------ MATERIAL PROVIDED ------
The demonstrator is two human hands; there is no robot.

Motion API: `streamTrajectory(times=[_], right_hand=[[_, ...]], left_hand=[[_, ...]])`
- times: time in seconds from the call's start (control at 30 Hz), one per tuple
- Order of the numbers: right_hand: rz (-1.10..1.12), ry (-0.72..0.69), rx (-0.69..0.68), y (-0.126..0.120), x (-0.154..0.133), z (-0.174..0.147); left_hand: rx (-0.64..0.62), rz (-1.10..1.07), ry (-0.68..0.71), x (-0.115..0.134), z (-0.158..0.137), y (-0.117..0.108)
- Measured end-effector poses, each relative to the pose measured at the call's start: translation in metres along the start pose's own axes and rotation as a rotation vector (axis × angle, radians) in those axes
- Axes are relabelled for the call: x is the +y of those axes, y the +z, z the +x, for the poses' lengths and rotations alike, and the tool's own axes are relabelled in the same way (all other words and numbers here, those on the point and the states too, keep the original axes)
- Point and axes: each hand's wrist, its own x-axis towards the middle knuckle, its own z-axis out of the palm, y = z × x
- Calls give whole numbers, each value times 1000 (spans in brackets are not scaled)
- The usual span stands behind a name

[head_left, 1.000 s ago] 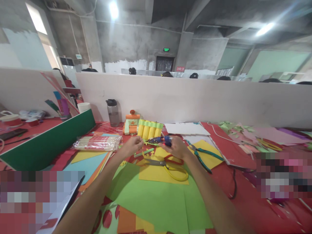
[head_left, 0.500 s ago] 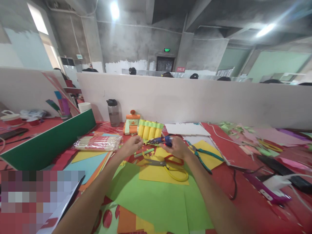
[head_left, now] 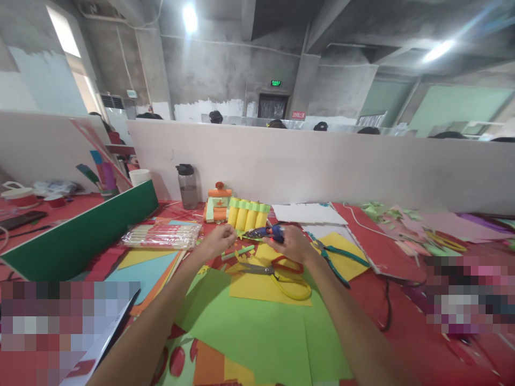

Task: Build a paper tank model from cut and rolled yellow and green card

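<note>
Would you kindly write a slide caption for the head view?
Right hand gripping a blue tool, left hand near yellow tubes, scissors lying on yellow paper.

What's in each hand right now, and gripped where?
The right hand holds a blue tool, apparently a glue gun, by its rear end. The left hand has its fingertips together; whether they hold anything cannot be told.
</note>
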Motion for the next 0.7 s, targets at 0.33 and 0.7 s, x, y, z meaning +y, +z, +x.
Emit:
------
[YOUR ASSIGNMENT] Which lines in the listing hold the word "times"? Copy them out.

[EXPECTED ANSWER]
Motion API: `streamTrajectory(times=[_], right_hand=[[_, ...]], left_hand=[[_, ...]])`
- times: time in seconds from the call's start (control at 30 Hz), one per tuple
- Calls give whole numbers, each value times 1000 (spans in brackets are not scaled)

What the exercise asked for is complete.